My interest in protein structure and function first arose through research I did on human serum during a postdoc at Stanford University. After my postdoctoral year I began teaching at the University of Minnesota. Like others in my generation, I got a boost from the end of World War II. Graduate students were flocking to the universities, and new federal funding was available for molecular biology. After seventeen years in Minnesota I accepted an offer in 1965 to serve as the initial director of the Molecular Biology Institute at the University of California at Los Angeles.

That same year I attended my first Gordon Research Conference, called Energy Coupling Mechanisms. There are many competing meetings now, but for thirty years the Energy Coupling Mechanisms GRC was the premier way to communicate in the field. Every scientist doing pioneer work wanted to attend. In fact, the European Bioenergetics Conference series was started by GRC attendees and intentionally alternated years with the Energy Coupling Mechanisms GRC. Together, these meetings inspired a wave of breakthrough research in biology.

At my first GRC I presented results showing a previously unknown pathway for adenosine triphosphate (ATP) synthesis. Throughout nature, energy derived from sunlight or the use of oxygen is captured to make ATP, which is then used to drive many essential biological processes, such as muscle contraction, brain and nerve function, and the syntheses of protein and DNA. I mistakenly presented our results as the primary route for ATP formation. Some conference participants aptly questioned this interpretation, which stimulated our further studies showing that what we had found was a minor pathway for ATP synthesis. The major pathway remained tantalizingly unknown.

In the early 1970s we were still trying to find out how most ATP was made. Advances in bioenergetics showed that a complex enzyme called ATP synthase was involved. Earlier data led me to propose a new concept for ATP formation: that the major use of energy is not in the formation of ATP but rather in releasing tightly bound ATP that was readily formed at the catalytic site of the ATP synthase.

In 1970 I started participating in another GRC series called Enzymes, Coenzymes, and Metabolic Pathways.

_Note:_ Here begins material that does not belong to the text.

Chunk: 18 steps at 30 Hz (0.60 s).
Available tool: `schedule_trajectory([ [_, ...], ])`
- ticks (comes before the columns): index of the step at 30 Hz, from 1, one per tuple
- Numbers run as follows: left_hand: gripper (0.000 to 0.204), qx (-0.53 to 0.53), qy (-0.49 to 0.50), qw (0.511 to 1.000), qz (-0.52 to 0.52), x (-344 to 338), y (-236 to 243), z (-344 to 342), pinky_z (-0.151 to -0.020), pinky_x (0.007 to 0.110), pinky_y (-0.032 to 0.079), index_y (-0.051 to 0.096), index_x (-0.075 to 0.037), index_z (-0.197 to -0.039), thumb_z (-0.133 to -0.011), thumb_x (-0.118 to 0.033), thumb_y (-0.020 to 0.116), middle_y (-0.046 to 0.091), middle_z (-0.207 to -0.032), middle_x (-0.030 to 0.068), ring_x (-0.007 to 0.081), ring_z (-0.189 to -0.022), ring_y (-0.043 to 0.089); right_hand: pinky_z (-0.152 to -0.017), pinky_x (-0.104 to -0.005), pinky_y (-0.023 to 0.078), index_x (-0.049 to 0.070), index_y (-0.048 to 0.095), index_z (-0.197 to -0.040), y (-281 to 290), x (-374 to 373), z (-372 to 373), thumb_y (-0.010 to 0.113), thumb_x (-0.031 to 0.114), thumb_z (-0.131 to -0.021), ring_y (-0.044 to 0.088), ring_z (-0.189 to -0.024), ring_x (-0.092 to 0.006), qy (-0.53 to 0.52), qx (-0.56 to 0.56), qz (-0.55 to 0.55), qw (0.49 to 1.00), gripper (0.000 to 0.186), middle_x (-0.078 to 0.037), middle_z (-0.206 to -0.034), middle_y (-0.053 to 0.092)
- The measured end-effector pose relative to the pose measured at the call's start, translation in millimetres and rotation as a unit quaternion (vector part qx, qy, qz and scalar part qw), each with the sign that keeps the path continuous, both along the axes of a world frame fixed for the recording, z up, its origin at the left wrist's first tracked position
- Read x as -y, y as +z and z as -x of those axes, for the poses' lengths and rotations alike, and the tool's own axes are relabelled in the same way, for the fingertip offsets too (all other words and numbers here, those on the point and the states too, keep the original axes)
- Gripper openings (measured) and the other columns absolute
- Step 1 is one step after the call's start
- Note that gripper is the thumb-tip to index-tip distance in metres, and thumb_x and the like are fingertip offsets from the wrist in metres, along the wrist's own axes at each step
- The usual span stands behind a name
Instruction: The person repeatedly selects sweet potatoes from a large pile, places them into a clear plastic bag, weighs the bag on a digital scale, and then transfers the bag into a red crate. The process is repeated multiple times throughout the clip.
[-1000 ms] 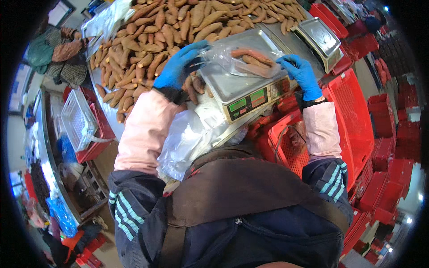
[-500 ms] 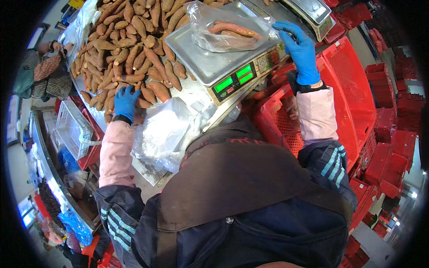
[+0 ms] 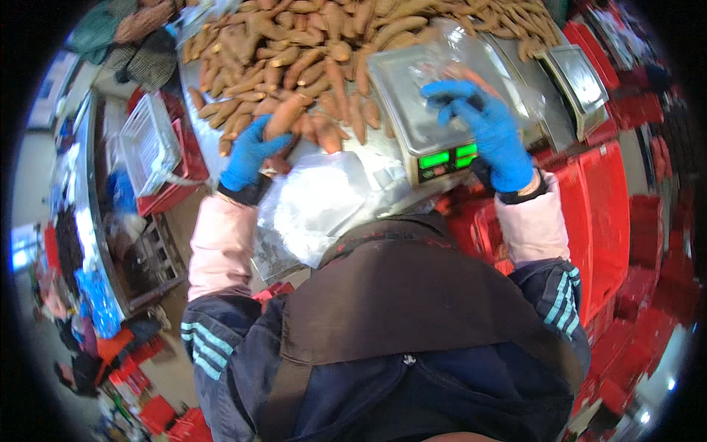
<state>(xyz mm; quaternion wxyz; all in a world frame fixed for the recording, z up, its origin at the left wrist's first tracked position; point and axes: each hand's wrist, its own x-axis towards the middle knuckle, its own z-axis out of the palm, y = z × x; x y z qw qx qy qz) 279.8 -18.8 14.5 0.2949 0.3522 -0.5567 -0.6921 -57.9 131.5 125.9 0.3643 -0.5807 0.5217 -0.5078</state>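
In a blue glove, my left hand is closed on a reddish-brown sweet potato at the near edge of a big heap of sweet potatoes. My right hand, also gloved in blue, reaches over the steel pan of a digital scale. Its fingers are apart and somewhat blurred, covering part of a clear plastic bag on the pan. A sweet potato shows inside that bag behind the fingers. Whether the right fingers touch the bag is hard to tell.
Clear plastic bags lie on the table in front of me. A second scale stands at the far right. Red crates are stacked along my right side; a white basket sits at the left. Another person's sleeve shows at the far left.
My left hand has picked up a sweet potato from the heap. My right hand has moved left, from the bag's right side to over the bag. The whole view has shifted.
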Motion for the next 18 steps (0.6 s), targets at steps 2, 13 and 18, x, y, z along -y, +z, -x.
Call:
schedule_trajectory([
  [2, 0.041, 0.026, 0.012, 0.999, -0.016, -34, 18, 4, -0.078, 0.025, 0.047, 0.053, 0.001, -0.116, -0.079, -0.007, 0.067, 0.063, -0.099, 0.0065, 0.0138, -0.088, 0.060, -0.072, -0.0249, 0.044, 0.007, 0.063, -0.106, -14, 14, -33, 0.049, 0.005, -0.086, 0.054, -0.078, -0.0118, 0.071, -0.015, -0.107, 0.992, 0.024, -0.006, -0.093, 0.063],
  [13, 0.031, 0.158, 0.108, 0.931, 0.310, -92, -36, 13, -0.081, 0.036, 0.045, 0.057, -0.004, -0.110, -0.084, -0.018, 0.061, 0.062, -0.106, 0.0125, 0.0236, -0.092, 0.058, -0.079, -0.0296, 0.048, 0.004, 0.051, -0.118, -86, 55, -149, 0.062, 0.019, -0.085, 0.057, -0.093, -0.0179, 0.190, 0.191, -0.138, 0.953, 0.038, -0.008, -0.107, 0.058],
  [18, 0.043, 0.237, 0.003, 0.956, 0.176, -85, -12, 9, -0.070, 0.040, 0.048, 0.053, -0.004, -0.119, -0.084, -0.026, 0.060, 0.063, -0.097, 0.0145, 0.0266, -0.082, 0.062, -0.061, -0.0213, 0.039, 0.008, 0.053, -0.102, -73, 42, -128, 0.056, 0.028, -0.089, 0.049, -0.075, -0.0059, 0.068, 0.115, -0.240, 0.962, 0.024, -0.001, -0.090, 0.055],
])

This conference was more general in scope but included sessions about ATP formation, and many of its attendees provided valuable appraisals of my research. Participation in both series played a vital role in our identification of the binding change mechanism for ATP synthesis, which involves three identical catalytic sites that participate sequentially in substrate binding, the formation of tightly bound ATP, and finally ATP release.

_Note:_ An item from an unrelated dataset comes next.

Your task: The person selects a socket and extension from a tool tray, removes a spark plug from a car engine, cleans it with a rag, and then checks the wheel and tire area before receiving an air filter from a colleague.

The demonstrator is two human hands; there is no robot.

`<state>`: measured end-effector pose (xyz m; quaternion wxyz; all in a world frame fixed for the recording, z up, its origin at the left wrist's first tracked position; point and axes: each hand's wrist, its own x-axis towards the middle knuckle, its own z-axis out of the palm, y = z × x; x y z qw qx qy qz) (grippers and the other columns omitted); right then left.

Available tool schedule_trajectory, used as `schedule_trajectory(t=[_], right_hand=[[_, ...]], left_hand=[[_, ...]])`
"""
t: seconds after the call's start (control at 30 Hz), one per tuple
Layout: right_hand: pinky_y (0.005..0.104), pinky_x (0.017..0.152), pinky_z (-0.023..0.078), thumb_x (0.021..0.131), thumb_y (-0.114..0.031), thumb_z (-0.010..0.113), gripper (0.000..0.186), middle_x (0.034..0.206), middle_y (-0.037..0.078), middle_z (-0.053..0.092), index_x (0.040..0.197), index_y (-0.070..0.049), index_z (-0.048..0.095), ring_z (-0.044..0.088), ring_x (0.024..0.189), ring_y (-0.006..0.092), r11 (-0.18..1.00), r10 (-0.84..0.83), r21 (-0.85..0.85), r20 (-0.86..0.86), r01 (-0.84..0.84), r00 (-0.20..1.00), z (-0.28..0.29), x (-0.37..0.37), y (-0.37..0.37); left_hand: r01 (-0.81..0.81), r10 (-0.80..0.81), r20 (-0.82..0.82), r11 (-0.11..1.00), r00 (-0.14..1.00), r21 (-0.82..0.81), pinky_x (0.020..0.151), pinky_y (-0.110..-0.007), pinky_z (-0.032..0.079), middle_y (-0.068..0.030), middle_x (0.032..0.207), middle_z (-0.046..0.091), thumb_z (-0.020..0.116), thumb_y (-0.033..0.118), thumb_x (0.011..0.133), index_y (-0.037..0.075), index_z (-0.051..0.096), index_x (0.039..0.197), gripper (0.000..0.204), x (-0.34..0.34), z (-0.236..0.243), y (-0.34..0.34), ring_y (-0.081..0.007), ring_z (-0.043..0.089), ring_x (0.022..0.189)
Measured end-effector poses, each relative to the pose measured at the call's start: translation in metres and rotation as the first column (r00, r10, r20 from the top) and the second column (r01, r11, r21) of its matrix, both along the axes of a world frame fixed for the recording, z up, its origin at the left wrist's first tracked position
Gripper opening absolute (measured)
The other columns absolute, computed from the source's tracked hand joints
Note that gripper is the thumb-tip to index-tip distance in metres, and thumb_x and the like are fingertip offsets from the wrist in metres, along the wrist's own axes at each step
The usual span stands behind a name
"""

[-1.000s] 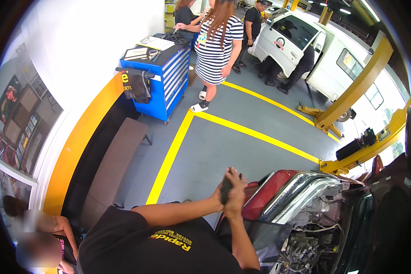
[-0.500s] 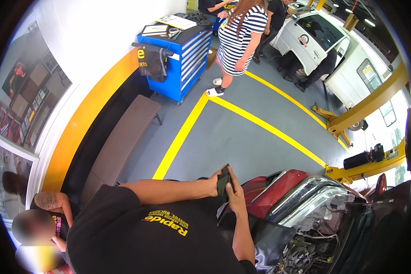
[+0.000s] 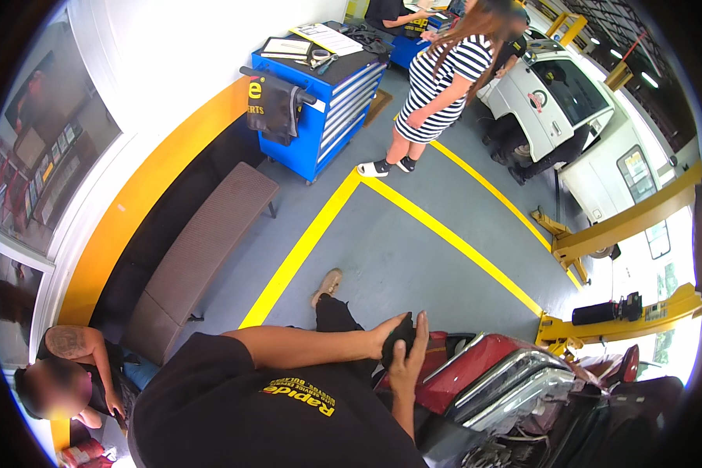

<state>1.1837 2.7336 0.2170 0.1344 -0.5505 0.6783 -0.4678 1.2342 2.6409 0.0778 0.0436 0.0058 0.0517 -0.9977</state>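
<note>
In front of my chest I hold a small dark object, flat and nearly black; its exact kind does not show. My left hand is closed around its left side, with the forearm stretched across from the left. On the other side, my right hand presses against it, thumb and fingers pointing up. Close to the right hand is a red car with its front end opened up, and engine parts show near the lower edge.
A brown bench runs along the left wall, a seated person near it. Farther off stand a blue tool cabinet and a person in a striped dress. A yellow lift post and white van are at right.
My view has shifted, and my hands with the dark object appear lower and slightly right. A beige shoe and dark trouser leg now show beyond my left arm. The person in stripes has shifted stance.
</note>
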Motion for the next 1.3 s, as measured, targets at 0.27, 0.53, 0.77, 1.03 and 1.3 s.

In 1981 findings in my laboratory and by others led me to propose that the binding changes of the catalytic sites were driven by the rotation of a centrally located subunit. We did not publish much on rotational catalysis at first because we had already communicated the idea to most of the important scientists in the field at Gordon Conferences. Through good fortune, at the 1981 Bioenergetics GRC, John Walker presented his preliminary studies on the X-ray structure of ATP synthase. Walker and I kept in touch, and it was gratifying when his structural results published in 1994 strongly supported the binding change mechanism with rotational catalysis. Walker and I shared half the 1997 Nobel Prize in chemistry for understanding of this mechanism.

With increasing specialization in science fewer opportunities arise to learn about important findings in allied fields. Although specialization is an inevitable result of growth in knowledge, it can become counterproductive by causing us to lose perspective on neighboring areas relevant to our work. Gordon Conferences present a solution to this side effect: they are structured in a way that promotes informal discussion alongside formal sessions and keeps us talking to our colleagues. In the future I hope GRC continues to hold fields together and broaden our research interests.